The same problem can be formulated as an unconstrained optimization problem by introducing the characteristic function for the set $\mathcal C$:
\[\operatorname*{arg\,min}_{p\in\mathcal M} \sum_{i=1}^N d_{\mathrm{M}}^2(p,q_i) + \chi_{\mathcal C}(p)\]
where $\chi_{\mathcal C}(p) = 0$ if $p \in \mathcal C$ and $\chi_{\mathcal C}(p) = \infty$ otherwise.
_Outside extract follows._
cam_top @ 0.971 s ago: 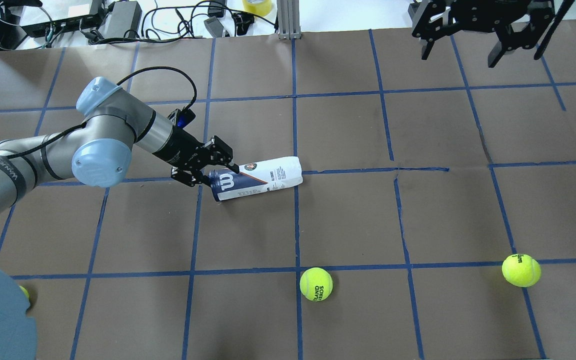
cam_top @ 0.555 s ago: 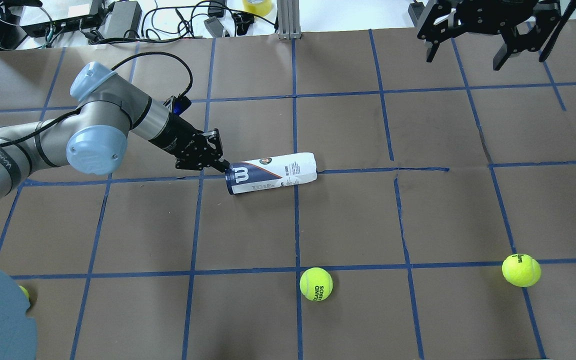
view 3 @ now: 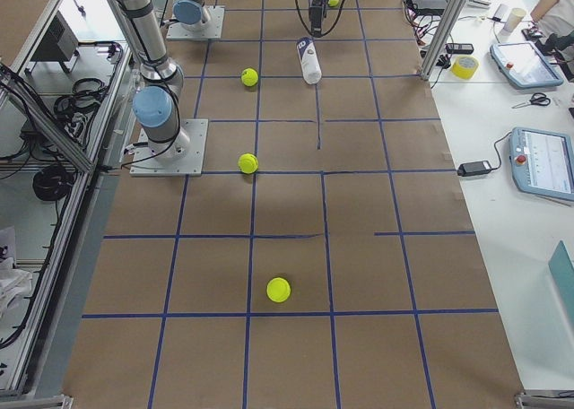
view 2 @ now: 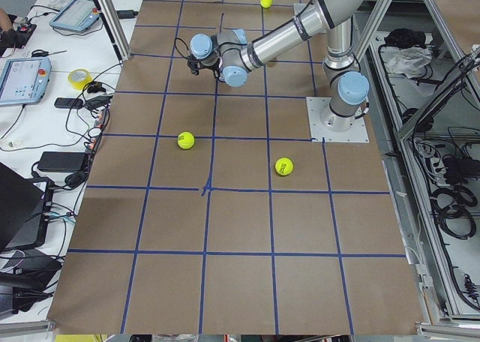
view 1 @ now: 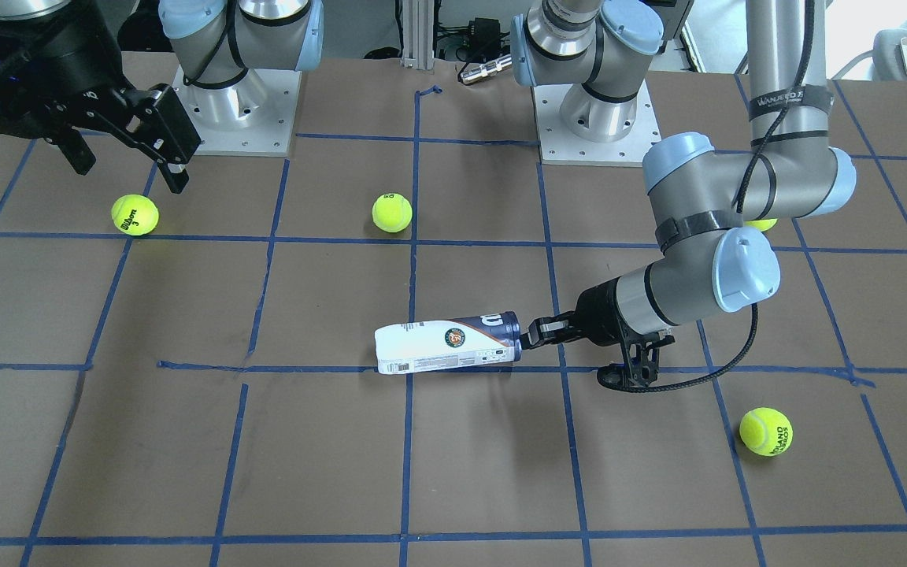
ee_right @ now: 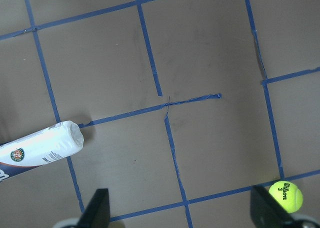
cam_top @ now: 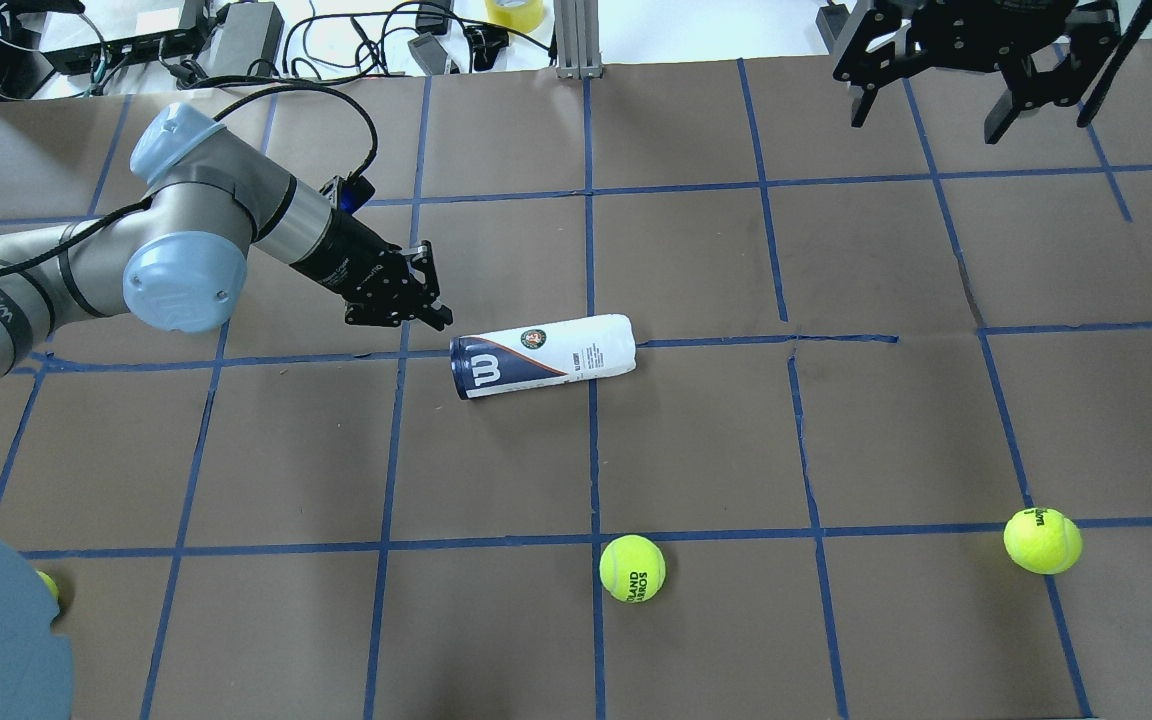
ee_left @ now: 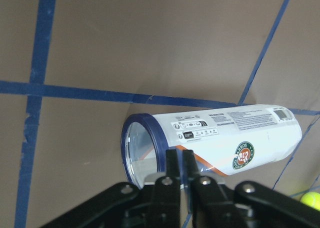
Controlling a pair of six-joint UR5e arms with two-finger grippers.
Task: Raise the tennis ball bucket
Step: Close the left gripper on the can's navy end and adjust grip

This formulation allows us to use CRPG to solve the problem.
For this experiment set $\mathcal M = \mathbb H^d$ for $d=2,\ldots,200$, the Hyperbolic space and the constrained set $\mathcal C = C_{c,r}$ as the ball of radius $r$ around the center point $c$, where we choose here $r=\frac{1}{\sqrt{n}}$ and $c = (0,\ldots,0,1)^{\mathrm{T}}$ and a $σ = \frac{3}{2}n^{1/4}$.
n_range = Vector(2:200)
radius_range = [1 / sqrt(n) for n in n_range]
N_range = [400 for n ∈ n_range]
M_range = [Hyperbolic(n) for n ∈ n_range]
σ_range = [ 1.5/sqrt(sqrt(n-1)) for n ∈ n_range]
tol = 1e-7
The data consists of $N=200$ points, where we skew the data a bit to force the mean to be outside of the constrained set $\mathcal C$.
Cost, gradient and projection
We can formulate the constrained problem above in two different forms. Both share a cost and require a gradient. For performance reasons, we also provide a mutating variant of the gradient
f(M, p; pts=[]) = 1 / (2 * length(pts)) .* sum(distance(M, p, q)^2 for q in pts)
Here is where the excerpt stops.